● **EXERCISE REQUIREMENTS**: Copy each line of the material beneath that holds the word "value".

**** GIVEN ENTRIES

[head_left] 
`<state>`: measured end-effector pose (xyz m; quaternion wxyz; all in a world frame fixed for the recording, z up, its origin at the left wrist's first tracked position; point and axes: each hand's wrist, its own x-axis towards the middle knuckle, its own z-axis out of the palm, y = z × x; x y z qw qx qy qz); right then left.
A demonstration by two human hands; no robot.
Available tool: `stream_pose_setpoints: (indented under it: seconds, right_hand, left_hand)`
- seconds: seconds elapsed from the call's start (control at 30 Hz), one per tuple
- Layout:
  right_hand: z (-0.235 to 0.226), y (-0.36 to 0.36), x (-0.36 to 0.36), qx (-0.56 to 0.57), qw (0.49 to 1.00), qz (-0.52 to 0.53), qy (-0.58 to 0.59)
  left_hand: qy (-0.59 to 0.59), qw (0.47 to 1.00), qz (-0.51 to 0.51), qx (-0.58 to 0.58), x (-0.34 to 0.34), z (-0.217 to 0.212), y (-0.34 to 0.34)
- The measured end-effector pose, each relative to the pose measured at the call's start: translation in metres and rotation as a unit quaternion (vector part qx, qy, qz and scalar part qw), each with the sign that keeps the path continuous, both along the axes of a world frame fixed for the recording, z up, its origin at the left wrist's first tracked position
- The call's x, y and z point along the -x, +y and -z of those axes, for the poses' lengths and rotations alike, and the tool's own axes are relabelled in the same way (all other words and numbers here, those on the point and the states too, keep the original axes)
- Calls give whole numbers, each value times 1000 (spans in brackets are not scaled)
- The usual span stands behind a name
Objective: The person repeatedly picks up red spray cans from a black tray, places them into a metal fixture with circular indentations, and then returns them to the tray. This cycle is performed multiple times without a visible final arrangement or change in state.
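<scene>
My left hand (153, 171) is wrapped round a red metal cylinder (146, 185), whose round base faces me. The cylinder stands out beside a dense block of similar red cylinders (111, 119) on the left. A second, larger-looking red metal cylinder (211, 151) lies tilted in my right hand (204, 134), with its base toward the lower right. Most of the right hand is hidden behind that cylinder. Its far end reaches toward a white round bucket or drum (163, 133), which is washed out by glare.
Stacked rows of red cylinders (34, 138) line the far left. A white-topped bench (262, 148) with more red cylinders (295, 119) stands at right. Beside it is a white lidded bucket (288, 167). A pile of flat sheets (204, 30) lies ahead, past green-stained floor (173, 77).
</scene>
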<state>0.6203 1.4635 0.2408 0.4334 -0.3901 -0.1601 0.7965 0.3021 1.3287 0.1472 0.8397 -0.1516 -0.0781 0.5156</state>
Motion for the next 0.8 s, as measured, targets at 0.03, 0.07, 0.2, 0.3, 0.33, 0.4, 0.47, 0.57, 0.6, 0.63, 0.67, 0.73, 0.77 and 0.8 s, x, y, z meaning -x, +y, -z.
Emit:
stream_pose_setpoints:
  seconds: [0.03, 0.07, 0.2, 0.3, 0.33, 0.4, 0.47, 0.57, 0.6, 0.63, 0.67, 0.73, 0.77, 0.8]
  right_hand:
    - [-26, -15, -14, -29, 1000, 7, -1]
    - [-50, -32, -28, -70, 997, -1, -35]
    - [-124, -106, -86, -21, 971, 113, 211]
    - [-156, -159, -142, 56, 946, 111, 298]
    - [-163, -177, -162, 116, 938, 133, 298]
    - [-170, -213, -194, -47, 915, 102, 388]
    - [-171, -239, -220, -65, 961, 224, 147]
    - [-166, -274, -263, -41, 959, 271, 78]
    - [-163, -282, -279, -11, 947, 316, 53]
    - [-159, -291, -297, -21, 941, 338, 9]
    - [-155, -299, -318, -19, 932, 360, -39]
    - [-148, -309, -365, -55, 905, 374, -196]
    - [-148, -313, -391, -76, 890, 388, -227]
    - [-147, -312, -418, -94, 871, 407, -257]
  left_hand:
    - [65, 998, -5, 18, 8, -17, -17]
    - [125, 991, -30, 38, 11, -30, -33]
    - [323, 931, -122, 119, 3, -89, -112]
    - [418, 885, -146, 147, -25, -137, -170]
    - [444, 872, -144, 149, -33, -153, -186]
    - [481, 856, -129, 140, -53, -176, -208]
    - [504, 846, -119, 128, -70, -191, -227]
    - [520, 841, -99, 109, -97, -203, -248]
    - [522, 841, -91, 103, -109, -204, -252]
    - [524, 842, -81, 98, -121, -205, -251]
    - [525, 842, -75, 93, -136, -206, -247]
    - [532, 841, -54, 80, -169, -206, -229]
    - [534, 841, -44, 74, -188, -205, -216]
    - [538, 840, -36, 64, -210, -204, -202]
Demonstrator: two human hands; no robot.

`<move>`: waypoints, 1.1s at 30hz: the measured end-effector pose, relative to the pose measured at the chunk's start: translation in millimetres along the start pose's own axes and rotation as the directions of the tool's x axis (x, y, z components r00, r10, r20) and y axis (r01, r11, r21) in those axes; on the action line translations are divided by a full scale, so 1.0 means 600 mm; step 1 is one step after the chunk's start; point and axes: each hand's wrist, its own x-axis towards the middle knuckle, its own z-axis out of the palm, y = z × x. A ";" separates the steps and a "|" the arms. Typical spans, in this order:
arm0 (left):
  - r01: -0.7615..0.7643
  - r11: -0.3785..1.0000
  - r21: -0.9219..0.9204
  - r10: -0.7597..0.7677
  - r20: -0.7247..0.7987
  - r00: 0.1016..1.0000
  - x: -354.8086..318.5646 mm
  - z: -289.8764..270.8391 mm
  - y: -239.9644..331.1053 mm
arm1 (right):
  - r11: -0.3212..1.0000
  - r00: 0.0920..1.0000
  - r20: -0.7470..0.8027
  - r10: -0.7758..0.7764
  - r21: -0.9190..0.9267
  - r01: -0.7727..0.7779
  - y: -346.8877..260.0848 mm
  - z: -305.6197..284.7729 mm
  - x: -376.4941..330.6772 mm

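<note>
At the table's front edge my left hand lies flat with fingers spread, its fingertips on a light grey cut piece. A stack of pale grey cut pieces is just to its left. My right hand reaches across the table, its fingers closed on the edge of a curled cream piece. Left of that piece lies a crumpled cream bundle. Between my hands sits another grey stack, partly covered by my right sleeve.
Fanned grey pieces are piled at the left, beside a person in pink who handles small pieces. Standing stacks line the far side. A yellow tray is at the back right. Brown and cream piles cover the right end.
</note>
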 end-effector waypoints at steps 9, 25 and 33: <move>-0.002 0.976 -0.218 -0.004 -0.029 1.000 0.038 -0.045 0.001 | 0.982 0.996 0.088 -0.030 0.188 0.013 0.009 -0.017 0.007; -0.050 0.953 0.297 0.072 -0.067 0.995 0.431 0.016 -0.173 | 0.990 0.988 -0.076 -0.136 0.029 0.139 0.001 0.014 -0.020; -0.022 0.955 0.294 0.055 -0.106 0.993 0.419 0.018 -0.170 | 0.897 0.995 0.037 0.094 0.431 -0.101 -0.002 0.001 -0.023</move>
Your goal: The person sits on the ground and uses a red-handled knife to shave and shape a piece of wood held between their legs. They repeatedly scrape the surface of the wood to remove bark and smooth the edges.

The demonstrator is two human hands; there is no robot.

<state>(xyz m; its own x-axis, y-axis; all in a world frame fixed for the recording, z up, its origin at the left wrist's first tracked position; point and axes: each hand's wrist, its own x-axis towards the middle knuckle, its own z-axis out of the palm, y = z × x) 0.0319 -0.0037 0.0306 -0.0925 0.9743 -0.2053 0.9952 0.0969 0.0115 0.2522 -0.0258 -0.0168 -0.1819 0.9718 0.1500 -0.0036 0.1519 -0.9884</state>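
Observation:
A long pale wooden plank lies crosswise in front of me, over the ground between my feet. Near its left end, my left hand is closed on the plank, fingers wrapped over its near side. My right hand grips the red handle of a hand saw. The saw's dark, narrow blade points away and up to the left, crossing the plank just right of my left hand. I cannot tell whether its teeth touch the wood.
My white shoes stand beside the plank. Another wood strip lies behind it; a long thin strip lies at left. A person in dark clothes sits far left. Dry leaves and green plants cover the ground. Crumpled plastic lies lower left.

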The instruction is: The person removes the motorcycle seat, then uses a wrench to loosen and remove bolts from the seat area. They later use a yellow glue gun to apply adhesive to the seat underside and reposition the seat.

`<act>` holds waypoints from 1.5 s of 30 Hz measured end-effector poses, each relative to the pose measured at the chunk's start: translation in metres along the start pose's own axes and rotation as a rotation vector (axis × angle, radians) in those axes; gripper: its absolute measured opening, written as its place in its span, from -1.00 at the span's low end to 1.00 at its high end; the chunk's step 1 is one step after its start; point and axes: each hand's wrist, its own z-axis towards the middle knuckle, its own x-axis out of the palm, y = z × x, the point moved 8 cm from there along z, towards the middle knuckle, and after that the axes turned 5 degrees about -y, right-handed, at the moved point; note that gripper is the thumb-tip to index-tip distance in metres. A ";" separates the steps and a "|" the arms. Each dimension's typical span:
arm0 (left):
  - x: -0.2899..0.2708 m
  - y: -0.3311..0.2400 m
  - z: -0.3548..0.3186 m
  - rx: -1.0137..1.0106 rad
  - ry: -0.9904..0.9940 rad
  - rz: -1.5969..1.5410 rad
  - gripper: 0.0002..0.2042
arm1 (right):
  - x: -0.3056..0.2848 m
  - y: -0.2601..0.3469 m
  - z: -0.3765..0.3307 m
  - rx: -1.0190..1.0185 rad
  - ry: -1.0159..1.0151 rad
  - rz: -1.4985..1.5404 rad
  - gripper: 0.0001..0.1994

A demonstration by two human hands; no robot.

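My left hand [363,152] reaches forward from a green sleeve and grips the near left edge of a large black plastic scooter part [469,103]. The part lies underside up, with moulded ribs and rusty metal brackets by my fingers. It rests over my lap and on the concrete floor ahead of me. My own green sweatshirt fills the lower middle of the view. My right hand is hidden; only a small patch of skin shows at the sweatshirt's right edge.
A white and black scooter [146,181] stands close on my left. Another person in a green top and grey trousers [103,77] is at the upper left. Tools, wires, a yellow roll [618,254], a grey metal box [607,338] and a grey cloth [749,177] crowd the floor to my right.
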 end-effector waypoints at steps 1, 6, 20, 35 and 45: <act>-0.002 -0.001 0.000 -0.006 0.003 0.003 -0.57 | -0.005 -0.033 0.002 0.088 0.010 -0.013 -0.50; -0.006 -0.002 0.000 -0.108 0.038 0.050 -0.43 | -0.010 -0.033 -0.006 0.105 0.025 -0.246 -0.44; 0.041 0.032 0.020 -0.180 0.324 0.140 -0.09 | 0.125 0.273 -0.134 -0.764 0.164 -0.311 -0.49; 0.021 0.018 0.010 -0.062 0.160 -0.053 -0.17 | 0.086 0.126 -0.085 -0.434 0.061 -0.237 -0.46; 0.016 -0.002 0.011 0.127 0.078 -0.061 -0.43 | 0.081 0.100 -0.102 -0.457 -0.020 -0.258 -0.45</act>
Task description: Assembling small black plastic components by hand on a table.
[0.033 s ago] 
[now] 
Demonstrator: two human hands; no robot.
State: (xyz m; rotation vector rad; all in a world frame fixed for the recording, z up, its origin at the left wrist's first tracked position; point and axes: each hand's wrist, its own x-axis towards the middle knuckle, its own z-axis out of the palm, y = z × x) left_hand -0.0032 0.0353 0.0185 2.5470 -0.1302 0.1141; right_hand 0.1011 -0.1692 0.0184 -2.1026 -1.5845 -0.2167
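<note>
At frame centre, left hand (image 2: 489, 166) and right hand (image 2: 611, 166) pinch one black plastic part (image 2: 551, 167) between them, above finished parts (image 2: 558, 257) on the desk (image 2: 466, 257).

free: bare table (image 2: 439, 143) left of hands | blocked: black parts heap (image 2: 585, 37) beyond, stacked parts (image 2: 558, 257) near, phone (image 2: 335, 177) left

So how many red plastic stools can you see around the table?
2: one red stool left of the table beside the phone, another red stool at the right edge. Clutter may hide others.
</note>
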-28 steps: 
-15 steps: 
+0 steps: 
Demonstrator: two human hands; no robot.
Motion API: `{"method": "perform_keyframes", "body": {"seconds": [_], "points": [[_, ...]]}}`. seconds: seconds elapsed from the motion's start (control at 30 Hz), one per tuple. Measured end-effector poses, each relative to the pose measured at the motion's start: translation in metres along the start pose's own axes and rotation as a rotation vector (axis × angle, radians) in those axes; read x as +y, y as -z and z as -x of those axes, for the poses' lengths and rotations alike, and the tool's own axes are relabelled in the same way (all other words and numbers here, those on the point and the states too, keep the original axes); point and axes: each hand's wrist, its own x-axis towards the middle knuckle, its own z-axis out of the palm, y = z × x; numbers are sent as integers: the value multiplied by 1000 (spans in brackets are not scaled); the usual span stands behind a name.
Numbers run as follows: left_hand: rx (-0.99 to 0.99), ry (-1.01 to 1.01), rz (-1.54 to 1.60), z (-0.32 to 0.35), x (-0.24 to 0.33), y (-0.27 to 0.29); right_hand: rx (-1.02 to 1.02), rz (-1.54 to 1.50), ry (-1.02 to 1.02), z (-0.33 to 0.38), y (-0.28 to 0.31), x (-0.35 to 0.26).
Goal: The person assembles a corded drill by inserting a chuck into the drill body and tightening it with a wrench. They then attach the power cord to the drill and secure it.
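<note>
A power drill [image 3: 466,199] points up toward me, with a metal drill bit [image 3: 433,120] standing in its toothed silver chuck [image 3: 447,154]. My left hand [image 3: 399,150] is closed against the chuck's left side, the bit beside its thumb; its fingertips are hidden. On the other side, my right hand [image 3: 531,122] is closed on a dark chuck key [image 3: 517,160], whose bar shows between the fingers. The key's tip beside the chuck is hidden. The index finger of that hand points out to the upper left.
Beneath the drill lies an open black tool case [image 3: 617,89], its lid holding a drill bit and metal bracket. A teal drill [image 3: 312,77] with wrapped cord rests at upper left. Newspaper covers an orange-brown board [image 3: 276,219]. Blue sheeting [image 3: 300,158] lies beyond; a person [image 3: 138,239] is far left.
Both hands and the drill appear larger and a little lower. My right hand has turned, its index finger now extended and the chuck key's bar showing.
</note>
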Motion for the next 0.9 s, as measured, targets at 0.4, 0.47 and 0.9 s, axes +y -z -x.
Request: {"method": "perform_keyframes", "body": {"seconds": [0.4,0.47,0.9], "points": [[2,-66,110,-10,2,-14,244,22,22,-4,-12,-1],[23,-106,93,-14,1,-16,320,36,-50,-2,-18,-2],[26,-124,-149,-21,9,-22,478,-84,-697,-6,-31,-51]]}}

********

● **COMPLETED EXERCISE**:
- Calls give whole numbers, each value times 1000 (spans in brackets are not scaled)
Motion API: `{"method": "perform_keyframes", "body": {"seconds": [_], "points": [[_, ...]]}}`. seconds: seconds elapsed from the motion's start (control at 30 Hz), one per tuple. Measured end-effector poses, each relative to the pose measured at the motion's start: translation in metres along the start pose's own axes and rotation as a rotation vector (axis × angle, radians) in those axes; read x as +y, y as -z and z as -x of those axes, for the poses' lengths and rotations alike, and the tool's own axes are relabelled in the same way (all other words and numbers here, those on the point and the states too, keep the original axes); point and axes: each hand's wrist, its own x-axis towards the middle knuckle, its own z-axis out of the palm, y = z × x; numbers are sent as integers: the value multiplied by 1000 (spans in brackets are not scaled); the usual span stands behind a name.

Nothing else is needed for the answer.